IoT device that entertains your cat (and by extension, you!). All you have to do is start it with your phone!
My friend happened to have a laser pointer in his jacket pocket, and for some reason, I was more entertained that I should have been. And boom. StarCatcher was born! I've always wanted to do a hardware hack, yet at every hackathon I went to, somehow I ended up going with software. Well, I finally did it. Here's my first hardware hack. Enjoy!
What it does
Have you ever wanted to make sure you could keep your cat out of trouble while you were gone? Well, now you can. StarCatcher is a little device that keeps your cat entertained and occupied when you're not home to take care of him/her. It uses hardware to move around a laser pointer, and it randomly changes direction, position, and other things to keep your cat excited! Since the device is connected to the internet, all you need to activate or deactivate it is to turn it on or off with an android app. Or just on the web. Couldn't be simpler!
How I built it
I used Electric-Imp's interface and hardware for most of it. I also used a continuous rotation servo for moving the light source around, as well as a portable pocket laser pointer. The battery supply for the laser was replaced with a connection to a transistor testing circuit with 2 variable resistors. This connection allowed the power supply to be supplied and withheld dynamically by the state of the pin running into the transistor base junction.
Challenges I ran into
This was the first time I've had a hardware hack at a hackathon, and I ran into a whole lot of things that I didn't expect. My main challenge was time, especially since I only started this project at around 3:30 PM or so on Saturday. I also had significant trouble with interfacing with the laser. Since the laser pointer was a full product I was just utilizing for this project, I blackboxed much of the electronics inside of it. When setting up the transistor circuit, it was really difficult to get the resistances right, so I had to use variable resistors and play around with them for a while to get everything working.

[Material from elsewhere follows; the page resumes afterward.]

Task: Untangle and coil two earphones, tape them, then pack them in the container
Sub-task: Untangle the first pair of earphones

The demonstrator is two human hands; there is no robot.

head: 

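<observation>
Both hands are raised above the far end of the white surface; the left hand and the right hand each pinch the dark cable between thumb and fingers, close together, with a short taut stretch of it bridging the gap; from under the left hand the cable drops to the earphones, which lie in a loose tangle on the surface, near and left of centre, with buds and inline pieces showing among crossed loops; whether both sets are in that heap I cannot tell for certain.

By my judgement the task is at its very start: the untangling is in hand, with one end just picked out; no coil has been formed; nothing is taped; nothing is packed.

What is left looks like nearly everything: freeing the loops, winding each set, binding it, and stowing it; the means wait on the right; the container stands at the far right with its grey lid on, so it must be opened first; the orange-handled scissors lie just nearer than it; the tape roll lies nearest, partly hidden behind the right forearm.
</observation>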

Accomplishments that I'm proud of
Thought of an idea last minute, decided to go for it, and I stuck with it and stayed up the entire night so I could finish it, but I'm really happy I was able to get a working demo for this. I'm also really proud of how in spite of limited materials (beyond hardware, for the mechanical parts), the structure held together more or less (most of it is wire just tied together!).
What I learned
Hardware is hard-ware. There were so many things I didn't think would take long that actually were very difficult to get working. I also learned how important it is to read data sheets for electronic components.

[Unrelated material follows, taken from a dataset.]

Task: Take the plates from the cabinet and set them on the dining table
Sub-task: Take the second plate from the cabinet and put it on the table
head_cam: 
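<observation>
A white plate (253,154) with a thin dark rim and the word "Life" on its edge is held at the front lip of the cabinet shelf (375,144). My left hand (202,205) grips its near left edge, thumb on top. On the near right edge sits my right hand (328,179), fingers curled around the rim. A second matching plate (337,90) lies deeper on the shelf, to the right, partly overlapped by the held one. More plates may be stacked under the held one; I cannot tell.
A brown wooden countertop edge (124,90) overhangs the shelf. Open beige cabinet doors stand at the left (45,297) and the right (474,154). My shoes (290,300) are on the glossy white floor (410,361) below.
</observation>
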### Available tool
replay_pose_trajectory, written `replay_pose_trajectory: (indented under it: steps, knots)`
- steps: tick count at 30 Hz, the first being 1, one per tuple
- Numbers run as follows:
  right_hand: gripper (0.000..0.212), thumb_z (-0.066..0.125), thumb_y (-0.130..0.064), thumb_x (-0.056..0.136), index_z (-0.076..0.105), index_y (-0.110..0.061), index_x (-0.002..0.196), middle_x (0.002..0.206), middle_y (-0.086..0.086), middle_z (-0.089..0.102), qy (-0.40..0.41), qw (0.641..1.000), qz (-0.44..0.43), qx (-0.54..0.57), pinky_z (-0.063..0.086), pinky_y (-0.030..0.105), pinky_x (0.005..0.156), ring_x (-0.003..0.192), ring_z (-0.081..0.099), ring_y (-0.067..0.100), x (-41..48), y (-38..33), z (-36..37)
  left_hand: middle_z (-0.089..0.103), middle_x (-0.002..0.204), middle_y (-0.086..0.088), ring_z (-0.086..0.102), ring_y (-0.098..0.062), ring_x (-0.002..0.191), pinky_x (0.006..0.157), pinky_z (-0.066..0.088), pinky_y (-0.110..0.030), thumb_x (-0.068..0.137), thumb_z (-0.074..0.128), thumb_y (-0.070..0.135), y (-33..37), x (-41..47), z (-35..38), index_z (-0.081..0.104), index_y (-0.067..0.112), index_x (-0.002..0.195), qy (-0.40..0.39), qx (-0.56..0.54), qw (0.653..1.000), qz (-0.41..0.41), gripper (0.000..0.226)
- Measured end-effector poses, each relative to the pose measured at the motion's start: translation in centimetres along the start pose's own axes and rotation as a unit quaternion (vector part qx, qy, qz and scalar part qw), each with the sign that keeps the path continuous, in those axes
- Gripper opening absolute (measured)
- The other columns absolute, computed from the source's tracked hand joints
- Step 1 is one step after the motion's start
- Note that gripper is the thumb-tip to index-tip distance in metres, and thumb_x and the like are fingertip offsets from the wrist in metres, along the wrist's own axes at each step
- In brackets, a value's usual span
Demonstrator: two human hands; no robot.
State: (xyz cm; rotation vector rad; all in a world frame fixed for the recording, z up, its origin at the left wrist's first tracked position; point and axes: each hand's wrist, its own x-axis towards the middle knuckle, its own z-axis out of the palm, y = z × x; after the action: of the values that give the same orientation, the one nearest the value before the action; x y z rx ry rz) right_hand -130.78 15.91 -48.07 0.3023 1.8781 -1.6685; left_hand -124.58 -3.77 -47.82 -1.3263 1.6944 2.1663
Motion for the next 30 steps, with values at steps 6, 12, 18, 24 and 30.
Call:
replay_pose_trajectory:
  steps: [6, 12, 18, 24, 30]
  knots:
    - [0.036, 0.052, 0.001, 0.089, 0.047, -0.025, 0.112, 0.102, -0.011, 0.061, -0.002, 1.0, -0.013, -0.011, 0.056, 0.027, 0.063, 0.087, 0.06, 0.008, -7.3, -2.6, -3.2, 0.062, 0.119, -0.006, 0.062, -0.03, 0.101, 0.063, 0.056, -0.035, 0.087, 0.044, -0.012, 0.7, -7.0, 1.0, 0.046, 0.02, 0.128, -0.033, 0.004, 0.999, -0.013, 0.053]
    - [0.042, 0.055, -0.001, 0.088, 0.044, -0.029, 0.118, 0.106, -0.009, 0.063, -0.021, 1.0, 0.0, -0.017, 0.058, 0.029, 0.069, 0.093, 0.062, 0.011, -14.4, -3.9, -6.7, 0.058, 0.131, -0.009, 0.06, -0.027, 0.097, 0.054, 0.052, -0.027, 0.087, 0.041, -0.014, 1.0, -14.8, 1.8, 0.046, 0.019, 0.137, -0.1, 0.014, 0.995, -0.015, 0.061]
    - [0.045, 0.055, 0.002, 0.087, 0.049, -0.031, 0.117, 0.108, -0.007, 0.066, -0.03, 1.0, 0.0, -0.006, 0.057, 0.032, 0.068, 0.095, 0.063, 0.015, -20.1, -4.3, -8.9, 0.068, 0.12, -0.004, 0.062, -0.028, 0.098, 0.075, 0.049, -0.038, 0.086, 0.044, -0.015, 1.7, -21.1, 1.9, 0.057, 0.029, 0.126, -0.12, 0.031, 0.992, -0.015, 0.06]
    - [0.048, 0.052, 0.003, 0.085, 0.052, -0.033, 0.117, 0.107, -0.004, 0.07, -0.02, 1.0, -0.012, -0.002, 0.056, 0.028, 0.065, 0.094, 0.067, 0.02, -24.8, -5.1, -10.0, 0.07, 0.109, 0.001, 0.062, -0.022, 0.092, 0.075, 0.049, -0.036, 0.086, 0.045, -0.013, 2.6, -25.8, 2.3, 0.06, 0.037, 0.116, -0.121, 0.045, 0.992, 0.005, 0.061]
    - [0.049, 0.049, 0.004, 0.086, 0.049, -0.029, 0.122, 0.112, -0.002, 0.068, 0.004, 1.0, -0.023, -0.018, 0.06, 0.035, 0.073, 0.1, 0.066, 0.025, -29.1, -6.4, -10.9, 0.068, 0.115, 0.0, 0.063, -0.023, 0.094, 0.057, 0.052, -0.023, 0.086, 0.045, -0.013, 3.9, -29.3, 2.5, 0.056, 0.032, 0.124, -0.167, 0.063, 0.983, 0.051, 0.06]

What's next for StarCatcher
Well, the first thing is a more sturdy frame! The current frame is just made of "hackathon materials": lots of wire wrapping instead of hot glue or solder or anything sturdy, and nothing strong to glue or solder anything to!
So that's the first step. Once I have that going, the next step would be to mount a camera on it so that I can make sure the light never shines on anything the cat could damage. No more scratched chairs or ripped clothing.
Then, I really want to implement a more sophisticated moving mechanism for the laser. That would make it more interesting both for me and I assume for the cat too. If I put wheels on it and have it be a mobile vehicle, that would be optimal.
Ultimately, with a pointer that a cat will follow and a mobile mechanism, the thing that springs to mind for me is Classical Conditioning. If I had some intelligent behavior in the device, the device could train the cat by creating a following pattern for the laser pointer, for instance, training a kitten to use a litter box.